For the San Francisco Exploratorium museum, artist Paul Demarinus created an exhibit that demonstrated how communicative the paralinguistic expression of prosody alone can be. Two people stand on facing sides of a screen and speak to each other as if in conversation. An electronic abstract display driven by their vocal expression is generated between them. In this way, only the paralinguistic functions of language is communicated, the linguistic functions removed. This is also an example of temporal vocal parameters driving a visual spatial display.
In traditional graphic design, Warren Lehrer designed an autobiography
of Boston-based story-teller Brother Blue that uses varieties of fonts,
sizes and types to create a spatial understanding of his vocal dynamics
and changes. The typography is surprisingly effective at allowing a reader
to hear a distinctive, unique voice and character while reading the autobiography.
This work was no small inspiration to me in thinking about Prosodic Font.

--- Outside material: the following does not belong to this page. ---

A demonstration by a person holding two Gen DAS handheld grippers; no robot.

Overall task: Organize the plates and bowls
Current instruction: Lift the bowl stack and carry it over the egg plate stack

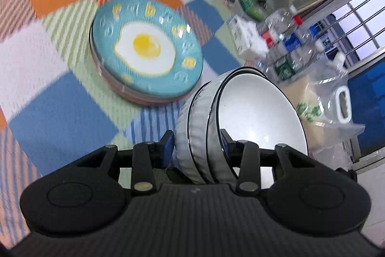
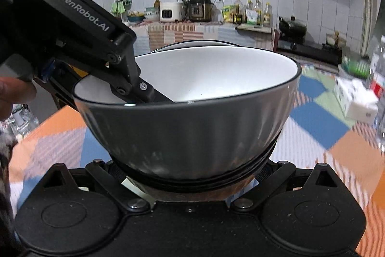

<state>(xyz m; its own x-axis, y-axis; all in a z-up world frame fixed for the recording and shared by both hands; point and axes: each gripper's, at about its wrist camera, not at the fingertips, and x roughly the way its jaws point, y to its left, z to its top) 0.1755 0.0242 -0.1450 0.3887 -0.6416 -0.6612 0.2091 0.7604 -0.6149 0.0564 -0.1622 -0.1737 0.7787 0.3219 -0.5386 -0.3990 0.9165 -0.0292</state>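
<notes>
Several nested bowls (image 1: 250,112), ribbed grey outside, white inside and black-rimmed, hang tilted above the table. My left gripper (image 1: 197,146) is shut on their rims, one blue-padded finger (image 1: 168,146) outside and one inside. In the right wrist view the same bowl stack (image 2: 192,127) fills the middle, with my left gripper (image 2: 130,98) clamped over its left rim. My right gripper (image 2: 190,175) is shut around the base of the stack, its fingertips hidden under the bowls. A blue plate with a fried-egg print (image 1: 146,47) tops a pile of plates on the cloth.
A checked tablecloth (image 1: 60,112) covers the table. Plastic bottles (image 1: 291,33), a white box (image 1: 247,37) and a clear bag (image 1: 320,110) crowd its right end. A kitchen counter with cookers and oil bottles (image 2: 199,9) runs along the far wall. A hand (image 2: 14,93) shows at the left.
</notes>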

Higher level abstractions of amplitude, duration and F0 signals need to be created while maintaining the speaker dependency of the voice signal. Removing the physical pronunciation effects upon phone duration and vowel spectra from the signal would yield a more phonological understanding of speaker intent. Amplitude should be measured only during phonetic vowel events. Experiments with using just the highest amplitude achieved, the average amplitude across the vowel event, and the slope of amplitude should be experimented with. People may perceive the underlying rhythmic structure of an utterance, cognitively subtracting the known effects of pronunciation. Normalizing each phoneme against a phonetic distribution table that corrects for stressed and unstressed position would regularize the Prosodic Font rhythm. Combining phonetic normalization with a specific Speaker Model of their voice characteristics over time would refine this method, making the Prosodic Font highly expressive of an individual’s use of prosody.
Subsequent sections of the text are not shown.